Recondo Technology raises $16 million in debt and capital funding to further develop API-enabled RCM, expanded claims statusing, and authorization automation.

image

From the Cerner earnings call:

  • The company’s revenue shortfall was due to lower technology resale and software sales.
  • Cerner expects to spend $30 million on a Q4 voluntary separation plan, estimating that 2 percent of employees will be affected. The company advises that “this should not be viewed as a layoff or a sign that we don’t expect to grow.”
  • The company expects strong contributions from RCM and population health management technology, adding that HealthIntent mostly involves small contracts since most providers aren’t at risk for most of their populations.
  • Cerner says it earned a noteworthy ambulatory win in displacing Athenahealth for ambulatory EHR and business services at what the company believes is Athenahealth’s largest customer, also replacing Athena at two other sites.
  • The company blames lower software sales on the lack of MU-driven urgency among prospects, along with lower contributions from ITWorks and RevWorks.
  • Cerner believes its DoD project gives it a strong competitive advantage if and when the VA decides to replace VistA.
  • The company says its DoD revenue is steady but not significant, but completion of milestones in 2017 will add some modest-sized additional bookings.
  • Cerner says population health represents a “very little piece of bookings growth” and that those deals of $5 million and under don’t change the overall bookings number much.

image

Tokyo, Japan-based NTT Data completes its $3.1 billion acquisition of Dell Services, renaming the business NTT Data Services. It was the former Perot Systems, acquired for $3.9 billion in 2009 by Dell, which apparently either overpaid or underperformed in bleeding off a large chunk of its value before offloading it to buy EMC.

image

Analytics vendor Inovalon (known as MedAssurant until 2012 and acquirer of Avalere Health) reports Q3 results: revenue flat, adjusted EPS $0.10 vs. $0.09, beating revenue expectations but falling short on earnings. Shares rose sharply on the news, but are still down 24 percent in the past year.

image

Israel-based equity crowd-funding organization OurCrowd launches a $50 million digital health fund with Johns Hopkins that will invest in early stage Israel-based companies. Accredited investors can invest as little as $10,000 in each company with pre-emptive rights to future fundraising.


Sales

image

Inspira Health Network (NJ) chooses Cerner Millennium, HealtheIntent, and remote hosting, replacing the former Siemens Soarian.

image

Penn State Health’s Hershey Medical Center (PA) will implement Cerner Millennium Revenue Cycle.
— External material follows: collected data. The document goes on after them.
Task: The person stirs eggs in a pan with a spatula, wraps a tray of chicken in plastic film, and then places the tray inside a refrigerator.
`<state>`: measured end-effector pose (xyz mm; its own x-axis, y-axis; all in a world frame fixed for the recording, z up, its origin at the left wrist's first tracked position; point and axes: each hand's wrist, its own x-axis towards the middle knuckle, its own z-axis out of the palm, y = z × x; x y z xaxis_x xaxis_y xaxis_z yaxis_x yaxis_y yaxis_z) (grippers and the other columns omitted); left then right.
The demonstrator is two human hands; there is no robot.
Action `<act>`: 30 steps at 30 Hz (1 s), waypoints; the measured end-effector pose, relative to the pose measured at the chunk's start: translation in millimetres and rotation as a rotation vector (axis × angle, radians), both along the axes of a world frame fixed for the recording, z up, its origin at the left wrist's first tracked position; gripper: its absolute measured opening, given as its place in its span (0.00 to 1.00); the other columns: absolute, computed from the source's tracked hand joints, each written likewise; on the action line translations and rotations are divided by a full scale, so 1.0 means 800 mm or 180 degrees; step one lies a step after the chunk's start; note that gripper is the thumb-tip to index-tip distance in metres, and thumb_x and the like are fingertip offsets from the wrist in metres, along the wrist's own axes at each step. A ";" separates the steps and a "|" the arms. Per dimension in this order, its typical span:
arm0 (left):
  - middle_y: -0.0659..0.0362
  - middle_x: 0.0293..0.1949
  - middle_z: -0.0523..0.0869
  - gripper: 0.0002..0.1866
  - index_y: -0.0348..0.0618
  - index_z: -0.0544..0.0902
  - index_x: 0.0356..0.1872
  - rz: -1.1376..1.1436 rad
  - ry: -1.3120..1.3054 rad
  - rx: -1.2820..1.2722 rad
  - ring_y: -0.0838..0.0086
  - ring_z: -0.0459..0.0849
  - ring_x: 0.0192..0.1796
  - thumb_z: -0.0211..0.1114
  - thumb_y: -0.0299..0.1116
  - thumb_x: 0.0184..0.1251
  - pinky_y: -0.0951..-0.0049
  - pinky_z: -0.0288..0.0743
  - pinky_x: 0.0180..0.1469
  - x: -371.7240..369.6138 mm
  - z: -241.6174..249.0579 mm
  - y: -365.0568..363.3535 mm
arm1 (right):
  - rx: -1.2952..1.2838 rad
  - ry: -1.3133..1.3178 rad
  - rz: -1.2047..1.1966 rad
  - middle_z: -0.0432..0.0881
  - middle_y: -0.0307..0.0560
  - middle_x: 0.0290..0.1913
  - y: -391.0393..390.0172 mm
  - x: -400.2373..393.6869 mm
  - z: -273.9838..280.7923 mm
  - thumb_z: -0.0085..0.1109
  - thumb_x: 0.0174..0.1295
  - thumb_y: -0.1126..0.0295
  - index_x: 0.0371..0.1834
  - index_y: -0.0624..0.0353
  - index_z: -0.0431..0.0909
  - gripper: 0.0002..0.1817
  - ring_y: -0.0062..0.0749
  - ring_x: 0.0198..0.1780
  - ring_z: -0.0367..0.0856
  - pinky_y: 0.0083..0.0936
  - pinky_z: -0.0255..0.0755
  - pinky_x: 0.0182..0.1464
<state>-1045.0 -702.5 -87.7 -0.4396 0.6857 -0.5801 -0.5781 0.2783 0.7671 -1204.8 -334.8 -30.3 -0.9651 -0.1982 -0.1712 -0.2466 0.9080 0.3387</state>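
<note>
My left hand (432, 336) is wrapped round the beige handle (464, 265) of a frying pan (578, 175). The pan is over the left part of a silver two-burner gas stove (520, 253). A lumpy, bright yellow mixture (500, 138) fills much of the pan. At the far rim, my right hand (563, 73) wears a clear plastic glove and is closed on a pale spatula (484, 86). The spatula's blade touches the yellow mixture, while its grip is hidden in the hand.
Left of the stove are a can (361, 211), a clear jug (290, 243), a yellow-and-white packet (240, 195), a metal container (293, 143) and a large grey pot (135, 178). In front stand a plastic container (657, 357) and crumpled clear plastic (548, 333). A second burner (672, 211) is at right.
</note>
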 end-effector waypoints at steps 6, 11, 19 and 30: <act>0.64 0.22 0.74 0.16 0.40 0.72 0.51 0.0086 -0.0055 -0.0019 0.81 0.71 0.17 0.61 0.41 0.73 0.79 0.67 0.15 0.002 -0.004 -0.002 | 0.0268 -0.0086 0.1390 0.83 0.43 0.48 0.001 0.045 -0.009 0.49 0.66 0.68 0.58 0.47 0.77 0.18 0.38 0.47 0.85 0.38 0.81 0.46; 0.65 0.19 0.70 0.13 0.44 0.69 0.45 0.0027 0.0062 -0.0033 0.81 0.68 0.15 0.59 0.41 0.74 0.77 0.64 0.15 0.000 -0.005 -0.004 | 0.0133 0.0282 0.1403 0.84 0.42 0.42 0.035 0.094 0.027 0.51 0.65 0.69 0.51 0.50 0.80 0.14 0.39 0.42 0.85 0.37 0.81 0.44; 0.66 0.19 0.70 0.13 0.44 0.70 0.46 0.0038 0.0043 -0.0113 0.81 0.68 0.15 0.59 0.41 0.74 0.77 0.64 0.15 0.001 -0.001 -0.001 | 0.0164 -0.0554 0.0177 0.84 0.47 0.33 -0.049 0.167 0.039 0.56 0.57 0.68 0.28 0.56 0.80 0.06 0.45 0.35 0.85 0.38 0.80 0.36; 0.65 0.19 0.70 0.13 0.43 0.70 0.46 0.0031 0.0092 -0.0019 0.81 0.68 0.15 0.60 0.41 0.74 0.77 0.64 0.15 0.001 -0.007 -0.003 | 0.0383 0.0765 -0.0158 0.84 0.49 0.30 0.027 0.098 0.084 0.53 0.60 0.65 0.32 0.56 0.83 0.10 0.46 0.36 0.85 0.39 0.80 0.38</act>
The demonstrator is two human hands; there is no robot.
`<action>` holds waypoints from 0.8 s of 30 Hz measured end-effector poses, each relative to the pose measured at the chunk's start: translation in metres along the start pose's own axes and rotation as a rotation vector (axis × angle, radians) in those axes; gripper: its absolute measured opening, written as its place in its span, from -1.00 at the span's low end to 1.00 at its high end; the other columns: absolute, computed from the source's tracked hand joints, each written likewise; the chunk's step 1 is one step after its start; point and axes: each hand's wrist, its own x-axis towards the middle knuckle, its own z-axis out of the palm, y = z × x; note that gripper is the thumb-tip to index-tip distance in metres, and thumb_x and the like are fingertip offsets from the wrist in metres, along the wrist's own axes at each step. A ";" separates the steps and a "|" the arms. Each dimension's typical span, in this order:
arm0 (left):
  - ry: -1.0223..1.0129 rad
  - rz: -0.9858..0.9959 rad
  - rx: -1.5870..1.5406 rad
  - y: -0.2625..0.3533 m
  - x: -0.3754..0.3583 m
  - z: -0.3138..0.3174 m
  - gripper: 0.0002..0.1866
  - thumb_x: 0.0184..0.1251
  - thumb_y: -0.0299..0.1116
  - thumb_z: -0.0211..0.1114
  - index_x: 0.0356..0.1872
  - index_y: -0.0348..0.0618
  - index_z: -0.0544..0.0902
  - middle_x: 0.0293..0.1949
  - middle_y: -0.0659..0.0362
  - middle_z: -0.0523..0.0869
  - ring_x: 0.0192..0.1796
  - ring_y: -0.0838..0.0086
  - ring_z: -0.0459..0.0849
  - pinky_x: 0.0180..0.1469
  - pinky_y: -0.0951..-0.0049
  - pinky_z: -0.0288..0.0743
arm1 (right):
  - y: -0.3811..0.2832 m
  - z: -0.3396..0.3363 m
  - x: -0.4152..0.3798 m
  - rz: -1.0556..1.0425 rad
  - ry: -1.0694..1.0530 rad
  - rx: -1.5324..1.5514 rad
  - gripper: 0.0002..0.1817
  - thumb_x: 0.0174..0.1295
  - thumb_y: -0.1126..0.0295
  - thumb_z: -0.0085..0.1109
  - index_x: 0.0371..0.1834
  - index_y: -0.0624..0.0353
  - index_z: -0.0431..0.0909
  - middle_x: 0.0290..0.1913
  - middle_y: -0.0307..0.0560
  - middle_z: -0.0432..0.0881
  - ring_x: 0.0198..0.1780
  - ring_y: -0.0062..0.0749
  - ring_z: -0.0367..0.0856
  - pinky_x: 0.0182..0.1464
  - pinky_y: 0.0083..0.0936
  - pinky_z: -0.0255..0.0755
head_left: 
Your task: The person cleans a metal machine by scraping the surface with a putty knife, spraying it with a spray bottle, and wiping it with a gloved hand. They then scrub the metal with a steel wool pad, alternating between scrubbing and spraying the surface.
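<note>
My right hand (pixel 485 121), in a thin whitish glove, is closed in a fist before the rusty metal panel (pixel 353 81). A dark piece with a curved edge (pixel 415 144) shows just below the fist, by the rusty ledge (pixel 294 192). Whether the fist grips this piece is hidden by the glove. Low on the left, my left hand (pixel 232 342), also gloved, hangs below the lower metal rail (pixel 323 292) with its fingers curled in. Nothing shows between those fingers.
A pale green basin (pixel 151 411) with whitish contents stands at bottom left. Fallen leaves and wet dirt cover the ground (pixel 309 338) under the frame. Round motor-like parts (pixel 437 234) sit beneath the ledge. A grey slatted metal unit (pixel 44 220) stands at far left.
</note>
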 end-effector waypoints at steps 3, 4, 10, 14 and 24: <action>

St. Claire Regional Medical Center (KY), Mary Rutan Hospital (OH), and Bella Vista Hospital (PR) will upgrade to Meditech’s Web EHR.
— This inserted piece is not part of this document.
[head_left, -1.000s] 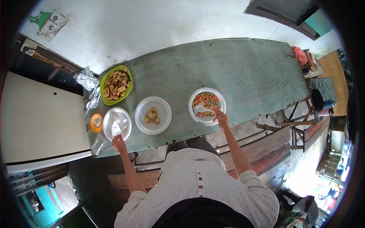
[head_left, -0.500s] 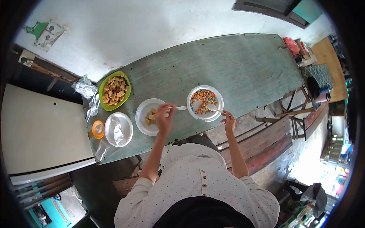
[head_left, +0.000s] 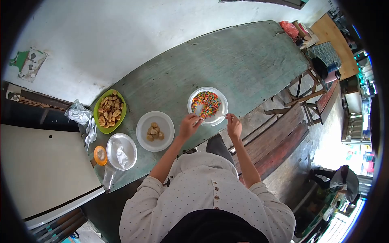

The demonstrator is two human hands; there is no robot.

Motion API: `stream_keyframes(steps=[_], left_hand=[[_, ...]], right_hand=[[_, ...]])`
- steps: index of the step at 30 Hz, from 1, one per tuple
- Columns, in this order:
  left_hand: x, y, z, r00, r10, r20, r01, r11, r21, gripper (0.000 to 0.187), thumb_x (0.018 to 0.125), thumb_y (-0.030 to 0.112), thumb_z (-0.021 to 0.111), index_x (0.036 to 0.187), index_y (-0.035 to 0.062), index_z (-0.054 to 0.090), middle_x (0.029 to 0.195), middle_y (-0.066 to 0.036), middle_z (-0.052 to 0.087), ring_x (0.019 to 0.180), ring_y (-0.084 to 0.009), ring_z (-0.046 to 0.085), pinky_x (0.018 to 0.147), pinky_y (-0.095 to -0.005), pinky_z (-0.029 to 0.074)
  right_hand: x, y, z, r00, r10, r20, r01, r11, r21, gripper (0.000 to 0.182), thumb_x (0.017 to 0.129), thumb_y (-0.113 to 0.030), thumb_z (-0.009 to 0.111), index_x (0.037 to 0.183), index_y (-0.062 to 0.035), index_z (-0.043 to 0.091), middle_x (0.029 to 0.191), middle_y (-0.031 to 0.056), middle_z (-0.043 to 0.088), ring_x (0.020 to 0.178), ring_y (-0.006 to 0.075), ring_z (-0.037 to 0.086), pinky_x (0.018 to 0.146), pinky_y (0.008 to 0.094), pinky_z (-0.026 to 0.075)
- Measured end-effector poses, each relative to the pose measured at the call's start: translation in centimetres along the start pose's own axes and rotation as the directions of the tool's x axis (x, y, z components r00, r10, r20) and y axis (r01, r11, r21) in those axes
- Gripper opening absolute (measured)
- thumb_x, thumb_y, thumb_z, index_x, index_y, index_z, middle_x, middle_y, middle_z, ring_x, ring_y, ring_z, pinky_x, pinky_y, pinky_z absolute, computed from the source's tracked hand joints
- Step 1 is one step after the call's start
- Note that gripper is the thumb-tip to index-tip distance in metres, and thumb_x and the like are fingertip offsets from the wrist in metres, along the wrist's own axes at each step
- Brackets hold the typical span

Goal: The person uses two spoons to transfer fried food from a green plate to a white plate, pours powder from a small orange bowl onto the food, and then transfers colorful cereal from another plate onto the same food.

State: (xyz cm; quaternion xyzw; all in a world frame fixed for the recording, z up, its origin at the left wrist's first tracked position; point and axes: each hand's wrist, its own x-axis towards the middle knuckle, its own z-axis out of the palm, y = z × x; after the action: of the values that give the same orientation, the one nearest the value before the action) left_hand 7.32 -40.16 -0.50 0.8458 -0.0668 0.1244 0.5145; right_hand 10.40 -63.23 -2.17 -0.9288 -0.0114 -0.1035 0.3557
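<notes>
Both my hands are at the near edge of a white plate [head_left: 224, 99] that holds many small multicoloured pieces [head_left: 209, 99], like candies. My right hand [head_left: 234, 126] is closed on the handle of a white spoon [head_left: 221, 116], whose head lies over the plate's right side. At the plate's front left, my left hand [head_left: 189, 126] is closed on another white spoon [head_left: 198, 119]. Only a small part of that spoon shows past the fingers. Left of this hand, a second white plate [head_left: 142, 134] bears several pale brown round pieces [head_left: 154, 132].
A green plate [head_left: 123, 112] of browned snack pieces stands by the wall. Nearer are a white bowl [head_left: 133, 157] with white plastic in it, an orange-rimmed container [head_left: 100, 155], loose white spoons [head_left: 91, 130] and plastic bags [head_left: 79, 113]. A wooden bench [head_left: 275, 141] runs along the right.
My left hand has moved right, from over the plate of brown pieces to the candy plate. My right hand stays beside that plate with its spoon. The camera view has turned slightly.
</notes>
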Motion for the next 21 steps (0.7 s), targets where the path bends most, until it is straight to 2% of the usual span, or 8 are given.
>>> stream_keyframes(steps=[3, 5, 8, 10, 14, 17, 20, 21], left_hand=[[0.2, -2.0, 0.4, 0.989, -0.01, 0.15, 0.012, 1.0, -0.012, 0.019, 0.085, 0.021, 0.061, 0.083, 0.0023, 0.066, 0.072, -0.014, 0.06, 0.065, -0.0256, 0.06, 0.056, -0.0367, 0.045], [0.7, -1.9, 0.3, 0.973, 0.008, 0.23, -0.001, 0.999, -0.033, 0.024, 0.088, 0.023, 0.057, 0.083, 0.0009, 0.064, 0.07, -0.016, 0.059, 0.063, -0.0275, 0.059, 0.056, -0.038, 0.044], [0.8, -1.4, 0.8, 0.946, -0.117, 0.301, 0.146, 0.986, -0.075, 0.031, 0.092, 0.026, 0.05, 0.084, -0.0019, 0.061, 0.067, -0.019, 0.057, 0.059, -0.0317, 0.057, 0.057, -0.0394, 0.043], [1.6, -1.7, 1.4, 0.945, -0.209, 0.25, 0.246, 0.961, -0.126, 0.031, 0.093, 0.025, 0.049, 0.083, -0.0033, 0.059, 0.064, -0.019, 0.057, 0.056, -0.0332, 0.054, 0.056, -0.0383, 0.042], [2.2, -3.0, 3.3, 0.976, -0.193, 0.103, 0.208, 0.964, -0.166, 0.03, 0.093, 0.023, 0.048, 0.084, -0.0035, 0.057, 0.067, -0.02, 0.057, 0.056, -0.032, 0.053, 0.055, -0.0382, 0.041], [2.8, -3.1, 4.5, 0.967, -0.251, -0.028, 0.241, 0.949, -0.202, 0.027, 0.093, 0.02, 0.048, 0.085, -0.0043, 0.056, 0.073, -0.021, 0.056, 0.058, -0.0329, 0.052, 0.056, -0.038, 0.041], [3.6, -1.7, 4.2, 0.953, -0.285, -0.102, 0.271, 0.953, -0.134, 0.027, 0.094, 0.02, 0.048, 0.084, -0.0041, 0.054, 0.073, -0.016, 0.057, 0.057, -0.0249, 0.053, 0.057, -0.0354, 0.042], [3.9, 0.0, 3.7, 0.925, -0.355, -0.139, 0.325, 0.925, -0.198, 0.028, 0.095, 0.02, 0.047, 0.081, -0.0038, 0.053, 0.069, -0.011, 0.055, 0.057, -0.0189, 0.051, 0.055, -0.0327, 0.04]], right_hand=[[0.1, -1.2, 1.0, 0.981, 0.165, 0.101, -0.184, 0.959, 0.217, 0.027, 0.093, -0.026, 0.048, 0.097, -0.0045, 0.063, 0.081, 0.0083, 0.068, 0.054, 0.0165, 0.061, 0.049, 0.0295, 0.047], [0.4, -1.1, 2.5, 0.986, 0.129, 0.109, -0.151, 0.962, 0.226, 0.026, 0.093, -0.025, 0.048, 0.099, -0.0047, 0.063, 0.083, 0.009, 0.068, 0.054, 0.0161, 0.061, 0.05, 0.0289, 0.047], [1.5, -1.0, 3.3, 0.977, 0.106, 0.184, -0.145, 0.966, 0.215, 0.024, 0.093, -0.022, 0.049, 0.102, -0.0049, 0.063, 0.091, 0.0102, 0.067, 0.056, 0.0153, 0.061, 0.052, 0.0273, 0.048], [2.5, -1.3, 3.4, 0.984, -0.075, 0.159, 0.029, 0.961, 0.275, 0.021, 0.093, -0.017, 0.049, 0.104, -0.0048, 0.063, 0.093, 0.0097, 0.066, 0.057, 0.0148, 0.06, 0.054, 0.0266, 0.048], [4.7, -1.9, 1.1, 0.946, -0.167, 0.276, 0.076, 0.947, 0.311, 0.02, 0.092, -0.013, 0.048, 0.104, -0.0046, 0.062, 0.095, 0.0096, 0.064, 0.057, 0.014, 0.058, 0.055, 0.0259, 0.048], [5.9, -1.9, -1.0, 0.92, -0.155, 0.361, -0.024, 0.895, 0.446, 0.02, 0.092, -0.012, 0.048, 0.105, -0.004, 0.062, 0.094, 0.0091, 0.062, 0.056, 0.0133, 0.055, 0.056, 0.0252, 0.047], [7.1, -0.1, -2.6, 0.892, -0.096, 0.443, -0.15, 0.859, 0.489, 0.02, 0.091, -0.013, 0.05, 0.104, -0.0066, 0.063, 0.098, 0.0066, 0.063, 0.061, 0.0131, 0.058, 0.058, 0.0268, 0.049], [7.4, 0.8, -3.0, 0.856, -0.074, 0.512, -0.222, 0.841, 0.493, 0.02, 0.091, -0.013, 0.05, 0.104, -0.0058, 0.063, 0.098, 0.0068, 0.064, 0.062, 0.0121, 0.058, 0.058, 0.0261, 0.048]])
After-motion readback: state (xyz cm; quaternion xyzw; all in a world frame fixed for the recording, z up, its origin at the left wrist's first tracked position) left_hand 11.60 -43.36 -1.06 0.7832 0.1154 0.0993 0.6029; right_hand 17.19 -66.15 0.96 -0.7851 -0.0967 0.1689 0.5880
The DoD’s Dental Information Systems Center chooses the Dicom Systems Unifier Archive VNA.

image

In England, University College London Hospitals NHS Foundation Trust chooses Epic to replace GE Healthcare Centricity, citing interoperability as a key factor going with Epic instead of Cerner.


Announcements and Implementations

Great Lakes Health Connect will offer researchers access to “remnant specimens” from lab tests by matching them with patients who match their requests and who have consented to make their de-identified information available.
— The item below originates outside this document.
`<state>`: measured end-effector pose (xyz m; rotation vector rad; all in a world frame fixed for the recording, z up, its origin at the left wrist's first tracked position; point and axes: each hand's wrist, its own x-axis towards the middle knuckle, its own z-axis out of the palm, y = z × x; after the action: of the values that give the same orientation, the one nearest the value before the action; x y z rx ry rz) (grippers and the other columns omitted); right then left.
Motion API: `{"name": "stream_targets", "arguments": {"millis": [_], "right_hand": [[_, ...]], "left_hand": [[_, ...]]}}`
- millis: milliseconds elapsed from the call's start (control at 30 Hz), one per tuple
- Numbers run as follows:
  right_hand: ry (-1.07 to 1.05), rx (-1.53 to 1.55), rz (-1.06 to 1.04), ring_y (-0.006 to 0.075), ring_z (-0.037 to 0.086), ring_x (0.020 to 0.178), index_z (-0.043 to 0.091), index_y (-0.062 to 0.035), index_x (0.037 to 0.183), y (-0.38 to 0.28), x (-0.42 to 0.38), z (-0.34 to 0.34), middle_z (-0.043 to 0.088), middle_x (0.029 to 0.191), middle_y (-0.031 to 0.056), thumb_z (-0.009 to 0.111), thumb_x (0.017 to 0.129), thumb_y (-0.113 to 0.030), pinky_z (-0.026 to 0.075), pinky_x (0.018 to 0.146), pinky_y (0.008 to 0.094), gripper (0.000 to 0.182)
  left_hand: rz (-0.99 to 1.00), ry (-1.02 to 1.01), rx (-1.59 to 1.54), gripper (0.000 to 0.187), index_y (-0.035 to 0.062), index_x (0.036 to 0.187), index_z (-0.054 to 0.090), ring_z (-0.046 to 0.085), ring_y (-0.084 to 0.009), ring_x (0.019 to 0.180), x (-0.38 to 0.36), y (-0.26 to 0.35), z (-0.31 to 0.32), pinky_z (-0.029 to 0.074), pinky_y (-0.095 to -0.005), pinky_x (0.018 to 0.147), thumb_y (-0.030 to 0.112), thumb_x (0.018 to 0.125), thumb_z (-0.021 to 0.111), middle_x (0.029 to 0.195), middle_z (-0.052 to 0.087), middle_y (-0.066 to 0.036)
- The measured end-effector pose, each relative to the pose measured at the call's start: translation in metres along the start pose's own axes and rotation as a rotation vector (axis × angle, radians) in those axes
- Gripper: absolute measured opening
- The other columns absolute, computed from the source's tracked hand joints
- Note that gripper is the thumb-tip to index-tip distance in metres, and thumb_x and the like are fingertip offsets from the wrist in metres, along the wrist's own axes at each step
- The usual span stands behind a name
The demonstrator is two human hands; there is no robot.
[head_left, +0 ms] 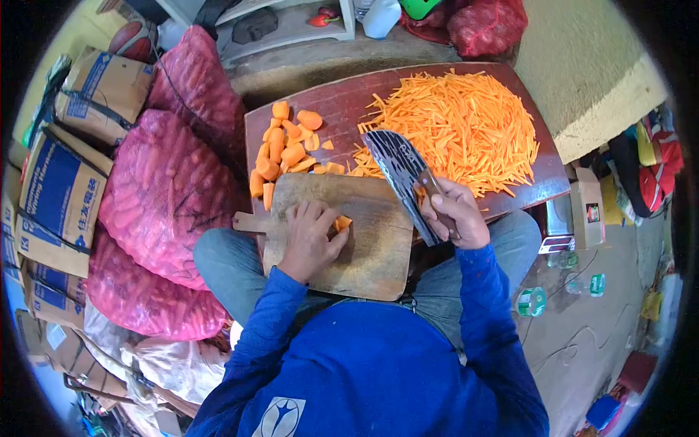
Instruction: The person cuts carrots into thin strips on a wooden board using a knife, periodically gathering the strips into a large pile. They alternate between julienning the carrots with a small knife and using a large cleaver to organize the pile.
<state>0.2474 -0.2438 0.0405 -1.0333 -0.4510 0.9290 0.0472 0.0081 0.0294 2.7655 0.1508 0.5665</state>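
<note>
A wooden cutting board [371, 266] with a short handle rests across my lap, its far edge against a dark red table [342, 102]. My left hand [312, 237] lies over the board, fingers curled on a small carrot piece [342, 223]. In my right hand [457, 213] is a cleaver [397, 171], raised at the board's right side, wet-looking and flecked along its broad blade. Beyond the blade a large heap of carrot strips [459, 124] covers the table's right part. Peeled carrot chunks [277, 149] are piled at its left, just past the board.
Pink mesh sacks [160, 197] full of carrots stand at my left, beside stacked cardboard boxes [58, 189]. Plastic bottles [531, 301] lie on the floor at right, near a phone [558, 245]. A red mesh bag [488, 29] sits behind the table.
</note>
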Motion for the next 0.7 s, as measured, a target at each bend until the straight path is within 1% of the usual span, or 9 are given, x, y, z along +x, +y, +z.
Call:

Catalyze participates in the HITRUST CSF Inheritance Program that allows its customers to demonstrate their security measures without doing their own testing.

image

Fortified Health Solutions renames itself to Fortified Health Security and launches new offerings of a virtual information security program, managed loss data prevention, and security event monitoring.

Telemedicine provider HealthTap announces an app developer platform that connects to telemedicine, health data exchange, CRM, and content. The company is also working on a blockchain product.

Mount Sinai Health System (NY) launches Rx Universe, a catalog of curated, evidence-proven mobile health apps that physicians can prescribe. The health system has launched a company, Responsive Health, that will license the app prescribing platform to other health systems.


Government and Politics

image

I’m really going to miss Acting CMS Administrator Andy Slavitt when he leaves the job in January. His comment above came when he was asked  why the drug industry is the only group complaining about a national test of a YMCA diabetes prevention program. He also describes healthcare cost issues in Thursday remarks to the American Academy of Actuaries:

Transparency into costs is important in a world where more people are paying their own premium. Hospital profits in many cases are double or more what they were before the ACA. Drug costs are growing at record levels. And there are more endemic issues like the costs of untreated chronic diseases like diabetes or the large “tax” the fee-for-service system imposes on us when care isn’t coordinated or when bad quality is delivered. While people may not equate these costs or inefficiencies to the premiums they pay each month, we need to make those connections clear that this is where the real work needs to happen.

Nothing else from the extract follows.